The June 28, 2012 announcement of the 5-4 decision of the U.S. Supreme Court to uphold the constitutionality of the Affordable Care Act left intact a series of footholds in federal policy for integrative health and complementary and alternative medicine disciplines. These and the law’s initiatives to allow systems to finally get paid for keeping populations healthy are the subject of The Supreme Court and Health Reform: Much is at Stake for Integrative Medicine. One who is close to those changes is Janet Kahn, PhD, CMT, a senior policy adviser to the Integrated Healthcare Policy Consortium. Kahn helped lobby some of the changes and subsequently was appointed to the Advisory Group on Prevention, Health Promotion, Integrative and Public Health of the National Prevention, Health Promotion and Public Health Council. Kahn sent the following comments to the Integrator the morning of the Court’s decision:  

“I have been happy dancing and exchanging emails and texts with colleagues for the last two hours. This is great news for the American people and for the integrated healthcare community. First of all it says that this country and all of its three branches of power are not hopelessly lost in a partisan fever that outshouts all rational thought.  That is good.  Secondly, by upholding the individual mandate the laws financial ‘success’ is much more likely and thus the vision is given a chance at sustainability. It is as near as we have ever been to making a clear statement that people have a right to health care, although those are not the terms on which this was argued or decided.

“Perhaps the best news, however, is that a law that is designed to move us from thinking about medical interventions to thinking about health promotion and maintenance is allowed to move forward.  This law has within it some sections that are distinctly supportive of bringing integrative healthcare professionals into public health and healthcare delivery systems.  More than that, however, it is chock full of language that speaks the values of most CAM professionals – values of primary prevention through helping people establish and maintain good health and balance – a worldview that acknowledges that health and/or disease is established by how we live, including how we are able to live in a country full of economic and geographic disparities.

“This understanding is acknowledged in the creation of the National Prevention, Health Promotion and Public Health Council which charges 17 distinct cabinet level departments and agencies with joint responsibility for wellness and health promotion because distinct as they might be, what they each do contributes to making it easier or harder for Americans to live healthy lives.  It is a victory that this has been acknowledged and acted upon.  Last week the Council released its Action Plan which takes the National Prevention Strategy and moves it into specific actions that each department/agency is taking or is committed to taking in the coming year.  It is not everything we might have dreamt of, but it is a good start.  It is my sincere hope that this ruling by the Supreme Court further protects the Prevention Fund and these efforts as well.”

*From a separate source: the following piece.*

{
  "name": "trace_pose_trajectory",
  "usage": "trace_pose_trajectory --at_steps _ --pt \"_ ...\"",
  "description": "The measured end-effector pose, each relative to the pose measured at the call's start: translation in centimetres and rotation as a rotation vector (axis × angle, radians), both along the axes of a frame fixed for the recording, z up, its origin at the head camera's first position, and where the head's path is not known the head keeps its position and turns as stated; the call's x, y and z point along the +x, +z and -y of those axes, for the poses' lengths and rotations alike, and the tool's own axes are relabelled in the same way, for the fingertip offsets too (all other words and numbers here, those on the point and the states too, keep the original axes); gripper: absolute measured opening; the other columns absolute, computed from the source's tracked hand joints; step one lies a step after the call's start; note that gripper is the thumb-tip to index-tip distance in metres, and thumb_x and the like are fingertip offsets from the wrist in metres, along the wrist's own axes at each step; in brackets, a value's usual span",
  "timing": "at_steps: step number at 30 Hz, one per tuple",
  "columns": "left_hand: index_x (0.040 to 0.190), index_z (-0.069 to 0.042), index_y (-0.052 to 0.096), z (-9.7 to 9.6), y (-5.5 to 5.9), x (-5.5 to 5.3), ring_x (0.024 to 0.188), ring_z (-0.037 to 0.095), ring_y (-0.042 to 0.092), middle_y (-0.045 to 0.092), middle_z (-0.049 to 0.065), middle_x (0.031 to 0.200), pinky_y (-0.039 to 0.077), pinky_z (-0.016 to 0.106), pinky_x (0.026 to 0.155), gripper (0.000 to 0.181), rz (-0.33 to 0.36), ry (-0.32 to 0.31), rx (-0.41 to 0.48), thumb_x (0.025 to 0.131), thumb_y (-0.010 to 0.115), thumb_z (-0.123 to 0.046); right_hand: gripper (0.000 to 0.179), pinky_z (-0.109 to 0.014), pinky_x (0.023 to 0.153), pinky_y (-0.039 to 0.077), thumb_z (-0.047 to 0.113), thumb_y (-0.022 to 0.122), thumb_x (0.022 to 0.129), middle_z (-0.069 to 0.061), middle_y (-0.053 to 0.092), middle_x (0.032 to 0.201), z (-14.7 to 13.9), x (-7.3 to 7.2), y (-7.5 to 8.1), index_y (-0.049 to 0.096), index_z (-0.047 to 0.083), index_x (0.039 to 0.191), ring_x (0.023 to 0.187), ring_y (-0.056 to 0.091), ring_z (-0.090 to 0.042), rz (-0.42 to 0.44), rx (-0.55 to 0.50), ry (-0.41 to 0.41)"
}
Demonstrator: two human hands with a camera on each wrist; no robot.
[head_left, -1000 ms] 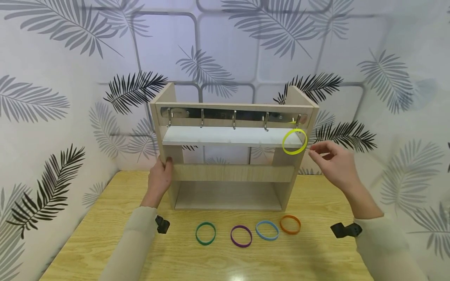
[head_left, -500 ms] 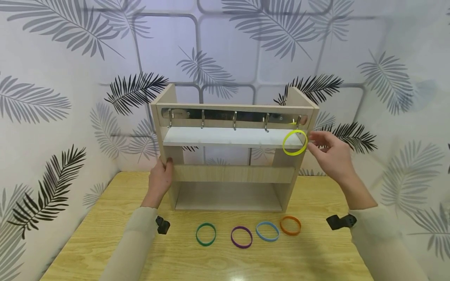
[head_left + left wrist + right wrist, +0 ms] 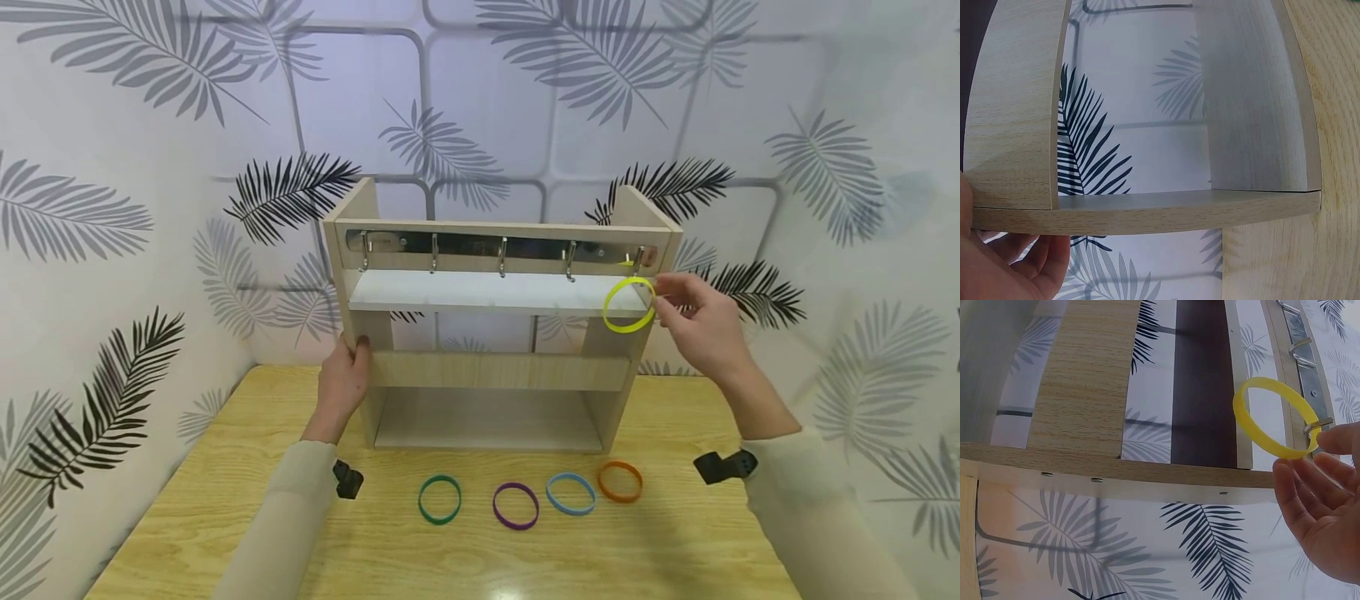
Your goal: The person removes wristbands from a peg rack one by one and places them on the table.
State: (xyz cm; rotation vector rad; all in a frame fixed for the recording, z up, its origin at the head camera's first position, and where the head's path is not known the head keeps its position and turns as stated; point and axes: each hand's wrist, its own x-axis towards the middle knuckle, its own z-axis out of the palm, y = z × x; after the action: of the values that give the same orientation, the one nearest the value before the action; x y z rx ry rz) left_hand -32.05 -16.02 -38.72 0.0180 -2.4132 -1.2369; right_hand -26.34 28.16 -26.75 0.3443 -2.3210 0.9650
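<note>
A pale wooden shelf unit (image 3: 495, 371) stands upright on the table, with a metal rail of several hooks (image 3: 502, 254) along its top front board. My left hand (image 3: 343, 379) grips its left side panel (image 3: 1147, 215), thumb at the front edge and fingers around the outer face. A yellow silicone wristband (image 3: 629, 305) hangs from the rightmost hook (image 3: 1319, 425). At the band's right edge is my right hand (image 3: 705, 325), its thumb and fingers apart and loosely bent. In the right wrist view its fingertips (image 3: 1284, 467) are right at the yellow band.
On the table (image 3: 360, 558) in front of the unit lie a green wristband (image 3: 439, 522), a purple wristband (image 3: 516, 527), a light blue wristband (image 3: 570, 510) and an orange wristband (image 3: 619, 500). A leaf-patterned wall (image 3: 487, 100) rises behind.
My right hand has moved left and slightly up, bringing its fingertips to the yellow wristband's edge. The band still hangs on the hook, and my left hand keeps its grip.
</note>
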Motion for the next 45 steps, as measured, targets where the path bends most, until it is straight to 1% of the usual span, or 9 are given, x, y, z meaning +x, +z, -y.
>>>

Comment: It is not everything we have dreamt of, but it is a good start. I share this sentiment, and it is also clear that a significant subset of the integrative practice community finds the Affordable Care Act a dangerous abomination. One long-time reader, the community-based integrative medical doctor Chris Foley, MD wrote of my support: “You have no idea how much this will cost, the potential gain sharing, the total waiver in it of all the Stark and Waxman laws (surprised?), and the massive bureaucracy it will create. Your ardent support without really understanding even fractions of the bill or how an ACA will be run is embarrassing.” Holistic Primary Care editor Erik Goldman offers his wide-lens, ironic perspective here. Another valuable perspective that dissents from support of the reform is that of the Alliance for Natural Health. Their perspective focuses on Health Savings Accounts: What the Supreme Court Decision Means for Integrative Medicine. A view from functional/integrative medicine leader and author Mark Hyman, MD is here: Why Obama Care is Not Enough: It’s the Costs, Stupid!